• **DIRECTIONS FOR THIS TASK**
Two lines below mark the span: the one containing "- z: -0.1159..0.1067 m" and the one containing "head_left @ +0". Set down both, plus every line between, exactly as they stand, and nothing else.

+ + + +

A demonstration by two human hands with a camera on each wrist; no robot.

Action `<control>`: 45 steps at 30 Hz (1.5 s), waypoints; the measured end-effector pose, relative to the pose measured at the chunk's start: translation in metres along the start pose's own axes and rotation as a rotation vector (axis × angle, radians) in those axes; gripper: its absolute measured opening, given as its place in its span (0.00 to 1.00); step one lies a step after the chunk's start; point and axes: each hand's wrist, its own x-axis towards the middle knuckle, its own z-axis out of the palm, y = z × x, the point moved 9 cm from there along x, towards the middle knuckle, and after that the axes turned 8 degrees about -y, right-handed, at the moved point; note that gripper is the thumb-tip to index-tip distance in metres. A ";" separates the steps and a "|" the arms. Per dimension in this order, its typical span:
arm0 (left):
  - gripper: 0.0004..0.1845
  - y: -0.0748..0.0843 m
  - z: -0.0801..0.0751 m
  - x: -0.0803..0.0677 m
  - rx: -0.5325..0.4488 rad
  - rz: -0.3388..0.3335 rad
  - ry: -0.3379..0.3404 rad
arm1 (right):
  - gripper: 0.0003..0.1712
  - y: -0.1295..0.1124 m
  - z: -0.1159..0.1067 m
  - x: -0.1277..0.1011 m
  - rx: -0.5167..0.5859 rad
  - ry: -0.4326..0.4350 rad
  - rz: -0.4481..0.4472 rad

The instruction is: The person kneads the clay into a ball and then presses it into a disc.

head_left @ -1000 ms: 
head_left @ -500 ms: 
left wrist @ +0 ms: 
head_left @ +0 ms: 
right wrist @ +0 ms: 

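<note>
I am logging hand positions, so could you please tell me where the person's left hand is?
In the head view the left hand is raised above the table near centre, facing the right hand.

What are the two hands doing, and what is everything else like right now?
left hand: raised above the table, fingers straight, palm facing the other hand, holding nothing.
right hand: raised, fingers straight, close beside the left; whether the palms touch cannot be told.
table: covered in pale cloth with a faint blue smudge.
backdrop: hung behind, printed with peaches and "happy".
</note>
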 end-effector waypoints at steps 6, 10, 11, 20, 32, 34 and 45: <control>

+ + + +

• **ANSWER SPACE**
  - z: -0.1159..0.1067 m
  - x: -0.1277..0.1011 m
  - rx: -0.5167..0.5859 rad
  - ry: -0.4326..0.4350 rad
  - rz: -0.4481..0.4472 rad

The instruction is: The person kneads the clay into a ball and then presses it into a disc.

head_left @ -1000 ms: 
head_left @ -500 ms: 
left wrist @ +0 ms: 
head_left @ +0 ms: 

This concludes the answer to the exercise.